Home Consumer What drives the expansion of the self storage industry?

What drives the expansion of the self storage industry?


A Fifth Of Americans Rent Self Storage With Gen Xers In The Lead – the key takeaways

  • More than a fifth (21%) of Americans currently use self storage, with another 15% saying they intend to do so in the future
  • Furniture is the item most commonly put in a self storage unit
  • Not having enough space at home, reported by 40% of current storage users, is now the main reason for using self storage, overtaking moving, which was reported by 34%
  • Larger households have more need for self storage — 27% of those with five or more members currently turn to storage away from home
  • People aged between 40 and 55 — mostly the “Gen Xers” — are the age group most likely to be renting self storage right now
  • The US cities that showed the greatest interest in self storage in 2022 were New York, Chicago and Houston
  • Las Vegas, Nevada, is the city that gets the most searches for all types of vehicle storage units

Self storage has been trending for a while, and it was an essential service in recent years for people experiencing upheavals. This industry has momentum, with plans to add close to 53M more square feet of storage space in 2023.

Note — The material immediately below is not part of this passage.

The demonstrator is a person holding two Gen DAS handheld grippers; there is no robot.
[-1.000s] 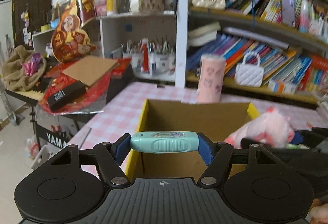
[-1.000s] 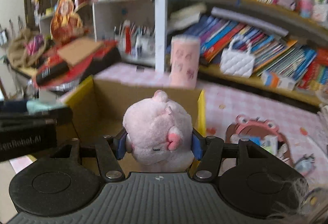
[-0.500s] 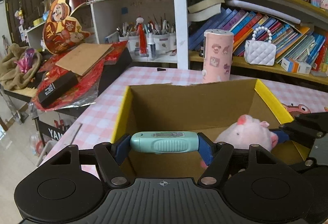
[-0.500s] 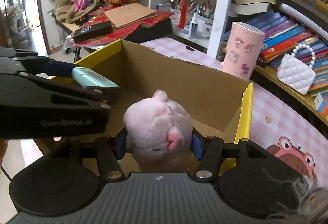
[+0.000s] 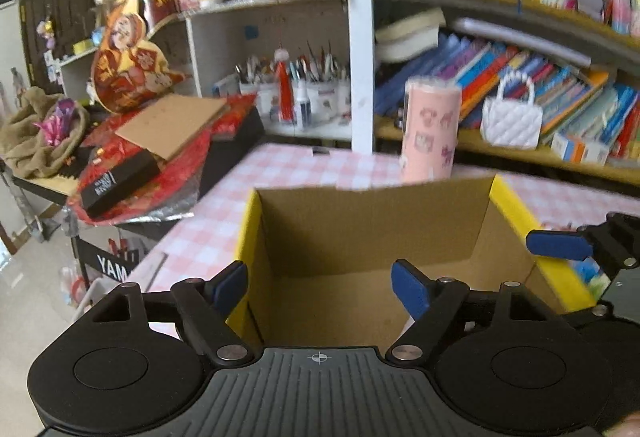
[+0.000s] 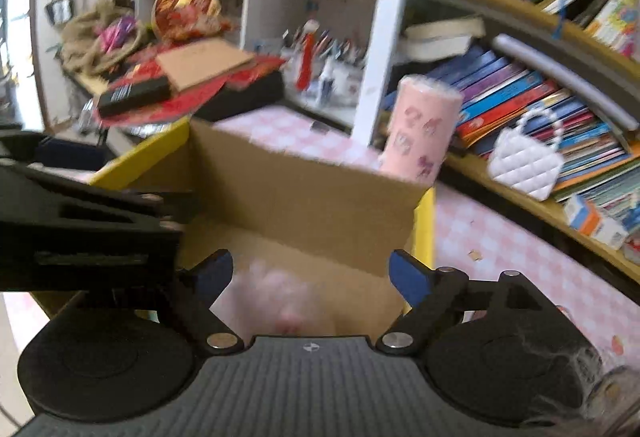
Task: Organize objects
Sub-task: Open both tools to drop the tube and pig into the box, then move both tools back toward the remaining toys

Renting low-cost extra space outside the home is always useful, relieving pressure on cramped living spaces, and it can also greatly ease the process of moving home. Self storage answers current challenges such as downsizing a home to balance a budget, storing vehicles safely when a garage is not an option, and the trend for multigenerational living that makes living spaces increasingly more crowded and cluttered. But in what directions is the use of self storage actually trending right now?

We asked approximately 18,000 people why they use self storage, what they keep there, what types of unit they use, and more besides. Here is our profile of the current self storage customer and main industry drivers as based on our survey findings.

Faith Based Events

How many people have a storage unit in the US?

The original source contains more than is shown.